A shot of the "Jeopardy!" set for Season 37.

Carol Kaelson/AP

To succeed on "Jeopardy!" requires an encyclopedic knowledge of everything from ancient history to pop culture. One must be able to quote both Shakespeare and Taylor Swift, and be conversational in topics ranging from public transportation to computer science.

Not every contestant is a flame-throwing knowledge machine like Oakland champion Amy Schneider, but earning a place on the show isn't an easy task. Still, it's assumed that anyone who makes the cut is smarter than the average bear, but it turns out that not every "Jeopardy!" contestant has a grasp of basic American history.

"East Bay Yesterday" host and SFGATE Oakland columnist Liam O'Donoghue spotted a particularly egregious missed question on last night's episode. Host Ken Jennings, who currently splits duties with Mayim Bialik, posed a question from the category "tree-named places": "The Black Panther Party was founded in this Northern California city in 1966."

Jordan Davis, a private music teacher and choir director from Draper, Utah, guessed Sacramento. Iris Masucci, a pharmacist from Rockville, Maryland, thought it was San Francisco.

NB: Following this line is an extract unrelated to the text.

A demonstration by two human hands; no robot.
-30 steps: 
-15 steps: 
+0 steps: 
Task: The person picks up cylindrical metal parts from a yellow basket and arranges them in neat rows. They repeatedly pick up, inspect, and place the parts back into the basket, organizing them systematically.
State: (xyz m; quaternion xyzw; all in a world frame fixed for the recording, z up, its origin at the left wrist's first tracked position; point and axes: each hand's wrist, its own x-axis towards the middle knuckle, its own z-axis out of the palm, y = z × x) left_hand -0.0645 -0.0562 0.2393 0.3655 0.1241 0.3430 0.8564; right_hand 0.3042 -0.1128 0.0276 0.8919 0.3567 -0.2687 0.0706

Lisa Sriken, a lawyer from New York, didn't even field a guess.

Of course, the answer is Oakland.

Founded in 1966 by Huey P. Newton and Bobby Seale, the Black Panther Party began as a local revolutionary group that protested police brutality and developed community service projects, such as providing free breakfast to Oakland schoolchildren. Their Black nationalist philosophies spread throughout the country, with chapters springing up in other major American cities. Their presence is still celebrated in Oakland, with a permanent exhibit at the Oakland Museum of California and the forthcoming Dr. Huey P. Newton Center for Research and Action, which aims to continue the group's mission and preserve its legacy.